» Problem statement: As soon as the line containing "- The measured" appears in the material below, start returning lines exactly, and end with the line containing "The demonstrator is".

» Collected data:

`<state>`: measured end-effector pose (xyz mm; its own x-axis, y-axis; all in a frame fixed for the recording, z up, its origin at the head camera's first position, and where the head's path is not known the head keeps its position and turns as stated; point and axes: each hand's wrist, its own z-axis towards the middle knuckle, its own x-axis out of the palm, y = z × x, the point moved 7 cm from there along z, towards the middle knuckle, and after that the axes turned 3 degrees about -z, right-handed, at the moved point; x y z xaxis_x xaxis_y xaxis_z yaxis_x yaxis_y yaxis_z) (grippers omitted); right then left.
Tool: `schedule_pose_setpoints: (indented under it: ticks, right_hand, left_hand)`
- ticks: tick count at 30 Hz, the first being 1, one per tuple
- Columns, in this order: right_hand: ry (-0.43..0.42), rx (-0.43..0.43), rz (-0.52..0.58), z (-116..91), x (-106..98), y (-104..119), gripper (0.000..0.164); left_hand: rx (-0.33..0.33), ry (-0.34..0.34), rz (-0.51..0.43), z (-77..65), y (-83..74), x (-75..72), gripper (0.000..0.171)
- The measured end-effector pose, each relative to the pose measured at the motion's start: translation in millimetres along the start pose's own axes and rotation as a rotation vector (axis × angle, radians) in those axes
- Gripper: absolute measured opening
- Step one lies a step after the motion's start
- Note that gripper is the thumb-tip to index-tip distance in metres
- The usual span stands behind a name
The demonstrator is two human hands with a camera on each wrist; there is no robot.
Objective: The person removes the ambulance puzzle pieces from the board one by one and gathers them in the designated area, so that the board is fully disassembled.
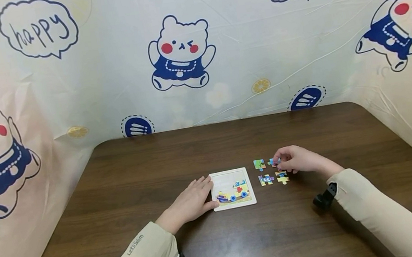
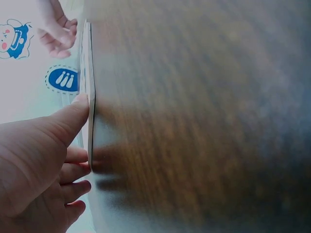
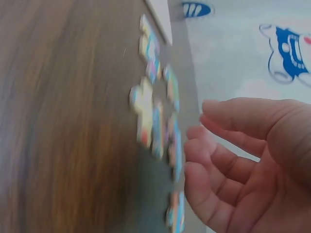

» Solution to this exercise:
- The measured end-effector pose, each relative to the pose measured at the motion's start: translation in millimetres along the start pose's own axes and rotation as a rotation vector (axis × angle, radians) in those axes
- Gripper: absolute measured opening
- Step one lies a step after the motion's start
- Note that gripper is the thumb-tip to index-tip distance in metres
- The usual span stands behind a name
The demonstrator is two human hands with a camera on each wrist; there is no robot.

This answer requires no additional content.